Мое положение оказалось странным и двусмысленным. Все зная и понимая, я не осмеливалась передать эту информацию Вениамину. Но и оставлять ситуацию, как есть, тоже нельзя. Хрусталев явно не остановится и вполне сможет довести Светлану до новой попытки самоубийства. Что не удалось вчера — удастся через месяц. Или найдет другой, еще более изощренный способ мести.
Сделать подарок ментам и передать им пленки и всю имеющуюся у меня информацию? Тогда Зелениным придется не просто узнать друг о друге массу нового и отнюдь не приятного, но и поделиться этими знаниями со многими посторонними людьми. Известно, что зачастую даже жертвы изнасилования не хотят обращаться в органы, только чтобы не участвовать в унизительных процедурах и не делать свою беду достоянием гласности. А тут я имела дело со столь интимными фактами, что одна мысль об их публичном обсуждении вызывала у меня внутренний протест.
«Взорвать бы эту гадину вместе с его музеем, — подумала я, отправляясь на кухню, чтобы освободить от окурков пепельницу. — Сам по-человечески не живет и другим не дает жить спокойно».
Проветрив квартиру, я совсем было собралась лечь спать.

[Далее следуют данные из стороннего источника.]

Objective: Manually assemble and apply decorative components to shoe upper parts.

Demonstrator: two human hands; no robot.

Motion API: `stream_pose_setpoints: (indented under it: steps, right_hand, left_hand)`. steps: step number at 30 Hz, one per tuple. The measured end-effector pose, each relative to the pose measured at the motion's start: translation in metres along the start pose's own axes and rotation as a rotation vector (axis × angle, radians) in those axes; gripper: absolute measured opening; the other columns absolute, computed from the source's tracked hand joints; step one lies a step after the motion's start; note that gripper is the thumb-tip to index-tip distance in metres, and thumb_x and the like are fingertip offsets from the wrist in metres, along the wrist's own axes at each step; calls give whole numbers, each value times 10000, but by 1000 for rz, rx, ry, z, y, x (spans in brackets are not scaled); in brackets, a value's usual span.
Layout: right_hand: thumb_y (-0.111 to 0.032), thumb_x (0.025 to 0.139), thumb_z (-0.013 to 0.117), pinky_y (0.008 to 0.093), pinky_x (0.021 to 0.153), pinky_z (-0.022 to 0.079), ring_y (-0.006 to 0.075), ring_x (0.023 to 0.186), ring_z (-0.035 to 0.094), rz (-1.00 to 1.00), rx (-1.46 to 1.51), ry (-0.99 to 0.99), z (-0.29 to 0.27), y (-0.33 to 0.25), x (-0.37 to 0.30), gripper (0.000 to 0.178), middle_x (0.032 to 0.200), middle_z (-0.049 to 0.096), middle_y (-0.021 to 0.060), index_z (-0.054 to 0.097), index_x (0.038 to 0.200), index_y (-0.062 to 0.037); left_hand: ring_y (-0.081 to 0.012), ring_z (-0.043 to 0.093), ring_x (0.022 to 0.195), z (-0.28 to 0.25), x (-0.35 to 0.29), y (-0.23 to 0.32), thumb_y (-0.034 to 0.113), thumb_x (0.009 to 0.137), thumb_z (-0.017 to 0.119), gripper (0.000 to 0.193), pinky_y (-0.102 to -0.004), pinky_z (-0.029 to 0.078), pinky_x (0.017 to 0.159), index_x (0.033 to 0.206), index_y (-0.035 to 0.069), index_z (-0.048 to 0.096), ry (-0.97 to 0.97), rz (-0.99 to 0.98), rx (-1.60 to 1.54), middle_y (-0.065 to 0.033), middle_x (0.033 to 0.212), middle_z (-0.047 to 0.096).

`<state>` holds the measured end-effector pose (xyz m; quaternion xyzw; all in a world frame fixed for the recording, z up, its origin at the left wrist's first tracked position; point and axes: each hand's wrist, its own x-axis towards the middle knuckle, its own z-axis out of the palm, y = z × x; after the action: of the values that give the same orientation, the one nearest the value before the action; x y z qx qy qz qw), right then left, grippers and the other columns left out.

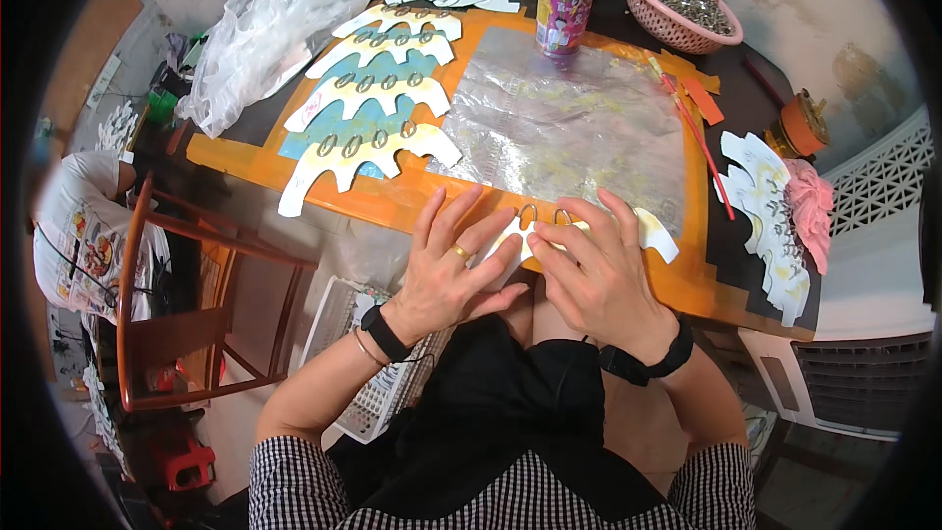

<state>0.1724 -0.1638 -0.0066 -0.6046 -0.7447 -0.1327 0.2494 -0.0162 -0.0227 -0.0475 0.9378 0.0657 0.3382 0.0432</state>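
The scalloped white-and-yellow card (659, 236) lies just on the wearer's side of the grey sheet (579, 123), metal rings (528, 207) along it. Left hand (437, 270) and right hand (599, 270) touch it with their fingertips; whether either grip is clenched, I cannot tell. Left of the sheet, four ringed cards (422, 93) line the tabletop (383, 207); at its far edge, a purple cup (564, 15).
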Motion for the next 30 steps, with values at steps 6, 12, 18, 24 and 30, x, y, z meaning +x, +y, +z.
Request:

Но в этот момент у меня появилась неожиданная идея. Чтобы не передумать, нужно сразу же приступить к ее реализации! Я еще плохо представляла все ее детали и тем более последствия, но других идей у меня не было.
Короче говоря, я снова ехала в цирковую гостиницу.
На этот раз мне повезло еще больше — Эдуард ругался на проходной с вахтершей. Видимо, это занятие ему давно надоело, и он доругивался от нечего делать, потому что, увидев меня, моментально позабыл о вахтерше и, не обращая внимания на ее гневные взгляды, поволок меня к себе.
— Ты куда пропала? — хитро прищурившись, спросил он. — Гоша тут ночей не спит, грустные песни поет. А ты о нем и думать забыла? Поматросила, понимаешь, и бросила?
Он чуть было не вогнал меня в краску, напомнив о моих недавних шалостях. И чтобы не заостряться на этой теме, я сразу же взяла быка за рога.
— Кстати, он еще не спит?
— Говорю тебе, совсем сна лишился. Это вам, бабам, что с гуся вода, а мы — народ серьезный. Не даем поцелуя без любви.
— Я серьезно. Где он?
— В шахматы с Гурамом играет, — сморщил потешную рожицу Эдуард. — Нашел с кем играть.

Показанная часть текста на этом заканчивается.